### Directions for this task
Stop at the line containing "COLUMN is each": every line of the listing from the first up to that one must be set down exactly.

-------------------------

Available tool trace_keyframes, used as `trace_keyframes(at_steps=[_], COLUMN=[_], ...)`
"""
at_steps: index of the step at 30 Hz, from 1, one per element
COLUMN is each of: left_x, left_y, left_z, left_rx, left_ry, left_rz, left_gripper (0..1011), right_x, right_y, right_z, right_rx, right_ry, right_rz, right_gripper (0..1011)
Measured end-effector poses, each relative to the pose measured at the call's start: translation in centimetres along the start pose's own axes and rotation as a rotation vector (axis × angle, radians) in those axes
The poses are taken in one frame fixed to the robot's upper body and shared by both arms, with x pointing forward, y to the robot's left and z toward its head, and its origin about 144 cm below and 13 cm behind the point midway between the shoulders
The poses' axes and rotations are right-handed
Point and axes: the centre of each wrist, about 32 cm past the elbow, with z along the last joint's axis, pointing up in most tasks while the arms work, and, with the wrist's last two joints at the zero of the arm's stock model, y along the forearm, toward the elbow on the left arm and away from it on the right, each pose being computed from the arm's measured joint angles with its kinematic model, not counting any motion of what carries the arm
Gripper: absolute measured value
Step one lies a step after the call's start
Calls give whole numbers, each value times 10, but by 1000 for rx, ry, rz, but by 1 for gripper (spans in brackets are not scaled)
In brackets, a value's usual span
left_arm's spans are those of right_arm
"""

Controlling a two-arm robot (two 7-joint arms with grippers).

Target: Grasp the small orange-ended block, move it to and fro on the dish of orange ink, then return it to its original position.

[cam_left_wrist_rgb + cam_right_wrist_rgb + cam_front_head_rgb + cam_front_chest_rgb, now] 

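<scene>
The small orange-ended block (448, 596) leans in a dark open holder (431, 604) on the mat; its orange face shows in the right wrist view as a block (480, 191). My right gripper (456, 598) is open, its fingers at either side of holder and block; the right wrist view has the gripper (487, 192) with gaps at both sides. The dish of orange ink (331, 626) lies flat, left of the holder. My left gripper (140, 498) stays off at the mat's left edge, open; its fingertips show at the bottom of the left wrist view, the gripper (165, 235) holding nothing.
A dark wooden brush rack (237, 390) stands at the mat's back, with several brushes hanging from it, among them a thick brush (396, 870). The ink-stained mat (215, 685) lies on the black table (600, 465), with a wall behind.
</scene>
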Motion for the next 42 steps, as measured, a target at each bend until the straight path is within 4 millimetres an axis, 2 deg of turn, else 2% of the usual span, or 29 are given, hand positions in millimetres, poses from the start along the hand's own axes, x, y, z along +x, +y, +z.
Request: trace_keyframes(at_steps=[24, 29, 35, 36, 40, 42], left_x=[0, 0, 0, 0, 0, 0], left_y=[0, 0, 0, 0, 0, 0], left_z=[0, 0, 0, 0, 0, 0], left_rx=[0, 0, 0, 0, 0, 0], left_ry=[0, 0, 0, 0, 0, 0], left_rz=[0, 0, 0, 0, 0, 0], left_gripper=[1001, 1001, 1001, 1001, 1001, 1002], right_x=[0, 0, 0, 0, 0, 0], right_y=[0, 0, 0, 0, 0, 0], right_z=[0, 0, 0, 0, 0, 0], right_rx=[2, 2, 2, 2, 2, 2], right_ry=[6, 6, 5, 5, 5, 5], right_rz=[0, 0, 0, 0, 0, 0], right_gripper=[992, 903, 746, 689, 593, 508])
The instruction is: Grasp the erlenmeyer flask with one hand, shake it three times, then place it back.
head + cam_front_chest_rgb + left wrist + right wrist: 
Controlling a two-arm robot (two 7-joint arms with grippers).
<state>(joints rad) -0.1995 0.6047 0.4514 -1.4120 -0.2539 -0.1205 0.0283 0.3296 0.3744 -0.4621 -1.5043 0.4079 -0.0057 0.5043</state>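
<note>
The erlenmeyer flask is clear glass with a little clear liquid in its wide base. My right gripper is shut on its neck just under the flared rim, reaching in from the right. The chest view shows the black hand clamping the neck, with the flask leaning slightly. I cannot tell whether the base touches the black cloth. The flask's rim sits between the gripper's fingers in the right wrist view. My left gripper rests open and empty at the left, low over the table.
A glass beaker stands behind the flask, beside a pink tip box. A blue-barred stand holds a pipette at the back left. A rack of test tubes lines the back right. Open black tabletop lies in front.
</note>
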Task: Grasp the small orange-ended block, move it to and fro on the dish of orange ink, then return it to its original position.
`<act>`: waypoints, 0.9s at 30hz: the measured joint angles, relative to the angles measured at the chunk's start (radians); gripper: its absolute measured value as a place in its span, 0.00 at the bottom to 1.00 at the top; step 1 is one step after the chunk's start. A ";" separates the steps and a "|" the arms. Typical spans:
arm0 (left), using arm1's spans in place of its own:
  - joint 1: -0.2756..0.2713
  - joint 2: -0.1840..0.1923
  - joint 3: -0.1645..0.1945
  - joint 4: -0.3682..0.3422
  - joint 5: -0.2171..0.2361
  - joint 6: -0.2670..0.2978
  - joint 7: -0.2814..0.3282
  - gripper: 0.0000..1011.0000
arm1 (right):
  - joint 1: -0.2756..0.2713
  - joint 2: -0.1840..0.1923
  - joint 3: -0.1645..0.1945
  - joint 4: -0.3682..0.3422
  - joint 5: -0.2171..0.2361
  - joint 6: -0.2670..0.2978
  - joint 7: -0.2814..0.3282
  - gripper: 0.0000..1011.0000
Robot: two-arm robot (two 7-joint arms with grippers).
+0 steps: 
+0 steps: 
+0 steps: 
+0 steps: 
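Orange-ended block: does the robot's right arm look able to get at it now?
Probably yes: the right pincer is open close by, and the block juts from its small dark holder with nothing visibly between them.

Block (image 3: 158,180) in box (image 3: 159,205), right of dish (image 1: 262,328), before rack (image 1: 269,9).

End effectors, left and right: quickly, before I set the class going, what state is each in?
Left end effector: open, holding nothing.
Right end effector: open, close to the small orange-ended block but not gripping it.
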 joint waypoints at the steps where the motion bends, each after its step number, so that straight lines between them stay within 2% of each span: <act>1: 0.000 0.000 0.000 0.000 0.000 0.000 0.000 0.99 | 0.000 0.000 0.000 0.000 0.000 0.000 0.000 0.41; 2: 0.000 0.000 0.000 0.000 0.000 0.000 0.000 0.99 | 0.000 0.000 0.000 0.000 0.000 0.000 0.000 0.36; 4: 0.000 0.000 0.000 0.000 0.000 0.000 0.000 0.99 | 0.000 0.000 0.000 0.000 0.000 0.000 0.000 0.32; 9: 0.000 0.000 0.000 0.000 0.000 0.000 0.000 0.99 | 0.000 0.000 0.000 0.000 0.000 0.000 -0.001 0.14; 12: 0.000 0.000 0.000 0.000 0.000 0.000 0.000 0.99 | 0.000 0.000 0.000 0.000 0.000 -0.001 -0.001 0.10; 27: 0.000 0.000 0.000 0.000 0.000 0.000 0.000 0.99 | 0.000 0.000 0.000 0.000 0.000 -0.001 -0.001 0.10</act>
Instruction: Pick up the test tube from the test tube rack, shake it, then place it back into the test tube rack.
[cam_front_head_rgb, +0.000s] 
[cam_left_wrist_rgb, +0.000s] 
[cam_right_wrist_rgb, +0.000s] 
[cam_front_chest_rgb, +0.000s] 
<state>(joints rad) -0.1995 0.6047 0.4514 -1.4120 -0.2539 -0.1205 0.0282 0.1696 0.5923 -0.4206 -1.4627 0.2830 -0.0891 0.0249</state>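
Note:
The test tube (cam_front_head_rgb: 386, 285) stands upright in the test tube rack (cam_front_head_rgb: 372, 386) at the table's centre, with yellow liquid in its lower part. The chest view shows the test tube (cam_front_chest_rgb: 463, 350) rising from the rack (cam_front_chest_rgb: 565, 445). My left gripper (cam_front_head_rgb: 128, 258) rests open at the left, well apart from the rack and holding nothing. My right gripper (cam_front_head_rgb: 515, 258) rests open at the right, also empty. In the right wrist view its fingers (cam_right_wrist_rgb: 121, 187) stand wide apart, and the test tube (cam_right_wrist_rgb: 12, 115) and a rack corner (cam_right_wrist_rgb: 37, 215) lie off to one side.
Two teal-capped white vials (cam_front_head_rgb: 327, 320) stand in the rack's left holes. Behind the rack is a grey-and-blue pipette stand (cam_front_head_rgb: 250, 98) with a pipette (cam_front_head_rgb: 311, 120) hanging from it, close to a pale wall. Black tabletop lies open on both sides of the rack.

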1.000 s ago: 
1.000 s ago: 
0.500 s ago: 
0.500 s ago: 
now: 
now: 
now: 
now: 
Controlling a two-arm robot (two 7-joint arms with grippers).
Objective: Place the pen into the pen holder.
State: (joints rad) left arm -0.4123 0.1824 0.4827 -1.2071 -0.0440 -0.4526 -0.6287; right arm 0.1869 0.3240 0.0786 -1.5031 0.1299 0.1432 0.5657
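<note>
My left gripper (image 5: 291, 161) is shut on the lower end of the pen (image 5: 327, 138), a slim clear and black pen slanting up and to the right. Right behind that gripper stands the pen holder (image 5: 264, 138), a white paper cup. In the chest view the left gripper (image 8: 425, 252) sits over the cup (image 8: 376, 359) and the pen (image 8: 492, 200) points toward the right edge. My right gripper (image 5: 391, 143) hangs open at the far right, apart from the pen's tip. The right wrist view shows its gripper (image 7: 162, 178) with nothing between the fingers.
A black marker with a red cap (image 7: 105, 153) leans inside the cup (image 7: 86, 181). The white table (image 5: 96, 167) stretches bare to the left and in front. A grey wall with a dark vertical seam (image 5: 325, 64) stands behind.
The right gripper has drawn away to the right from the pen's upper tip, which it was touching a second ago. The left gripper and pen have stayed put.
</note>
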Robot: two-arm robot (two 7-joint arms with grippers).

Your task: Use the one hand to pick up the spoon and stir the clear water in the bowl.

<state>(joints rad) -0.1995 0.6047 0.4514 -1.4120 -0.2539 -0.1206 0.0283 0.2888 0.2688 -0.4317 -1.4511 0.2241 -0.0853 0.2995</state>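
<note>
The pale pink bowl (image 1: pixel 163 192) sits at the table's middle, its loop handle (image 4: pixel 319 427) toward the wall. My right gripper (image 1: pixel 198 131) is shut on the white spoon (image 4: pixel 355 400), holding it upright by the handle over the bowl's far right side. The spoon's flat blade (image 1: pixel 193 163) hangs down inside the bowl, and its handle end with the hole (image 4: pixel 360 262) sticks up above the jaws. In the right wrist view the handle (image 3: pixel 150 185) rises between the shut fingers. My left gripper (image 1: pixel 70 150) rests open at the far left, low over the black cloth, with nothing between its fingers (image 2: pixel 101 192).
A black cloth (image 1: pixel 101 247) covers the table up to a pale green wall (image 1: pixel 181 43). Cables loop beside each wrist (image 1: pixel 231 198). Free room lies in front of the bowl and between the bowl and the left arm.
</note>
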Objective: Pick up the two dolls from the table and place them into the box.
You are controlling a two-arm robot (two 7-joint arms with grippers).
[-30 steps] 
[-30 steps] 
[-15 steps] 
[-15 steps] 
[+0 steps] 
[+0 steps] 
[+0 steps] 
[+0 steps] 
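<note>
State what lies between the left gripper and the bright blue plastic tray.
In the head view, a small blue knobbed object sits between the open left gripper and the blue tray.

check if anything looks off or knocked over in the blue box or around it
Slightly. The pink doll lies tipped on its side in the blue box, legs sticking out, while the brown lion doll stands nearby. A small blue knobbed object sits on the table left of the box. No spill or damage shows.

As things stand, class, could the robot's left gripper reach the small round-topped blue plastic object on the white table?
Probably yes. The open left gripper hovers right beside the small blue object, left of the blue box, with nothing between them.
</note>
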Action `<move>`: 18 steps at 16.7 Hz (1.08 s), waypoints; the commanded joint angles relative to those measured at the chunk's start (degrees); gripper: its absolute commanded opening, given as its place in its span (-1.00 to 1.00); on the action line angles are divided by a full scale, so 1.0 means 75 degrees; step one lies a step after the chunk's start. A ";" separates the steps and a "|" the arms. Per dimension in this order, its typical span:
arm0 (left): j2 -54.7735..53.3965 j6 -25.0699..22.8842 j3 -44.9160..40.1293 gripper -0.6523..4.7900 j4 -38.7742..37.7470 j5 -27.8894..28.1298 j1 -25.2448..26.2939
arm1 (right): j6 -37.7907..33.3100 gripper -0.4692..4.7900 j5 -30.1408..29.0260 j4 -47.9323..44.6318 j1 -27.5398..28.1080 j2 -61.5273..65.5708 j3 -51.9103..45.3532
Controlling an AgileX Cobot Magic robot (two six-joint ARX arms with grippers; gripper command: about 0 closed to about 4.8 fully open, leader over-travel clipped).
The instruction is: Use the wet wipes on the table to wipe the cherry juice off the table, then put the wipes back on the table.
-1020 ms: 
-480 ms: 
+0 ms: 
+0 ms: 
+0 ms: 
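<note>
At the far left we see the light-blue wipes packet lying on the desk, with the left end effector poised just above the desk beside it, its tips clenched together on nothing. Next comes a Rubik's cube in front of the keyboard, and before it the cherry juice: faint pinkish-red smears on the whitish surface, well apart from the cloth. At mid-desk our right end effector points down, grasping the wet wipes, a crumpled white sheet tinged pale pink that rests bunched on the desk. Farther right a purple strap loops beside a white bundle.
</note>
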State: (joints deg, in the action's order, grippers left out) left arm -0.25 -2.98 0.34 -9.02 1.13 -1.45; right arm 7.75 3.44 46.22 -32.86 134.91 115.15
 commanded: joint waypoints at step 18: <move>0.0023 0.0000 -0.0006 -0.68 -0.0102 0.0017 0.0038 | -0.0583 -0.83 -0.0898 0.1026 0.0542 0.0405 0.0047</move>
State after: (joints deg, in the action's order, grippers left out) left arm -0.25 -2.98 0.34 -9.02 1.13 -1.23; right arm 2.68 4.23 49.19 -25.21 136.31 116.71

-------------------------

### Answer section
Available tool trace_keyframes, used as `trace_keyframes(at_steps=[_], COLUMN=[_], ...)`
"""
at_steps: index of the step at 30 Hz, from 1, one per element
COLUMN is each of: left_x, left_y, left_z, left_rx, left_ry, left_rz, left_gripper (0..1011), right_x, right_y, right_z, right_rx, right_ry, right_rz, right_gripper (0..1011)

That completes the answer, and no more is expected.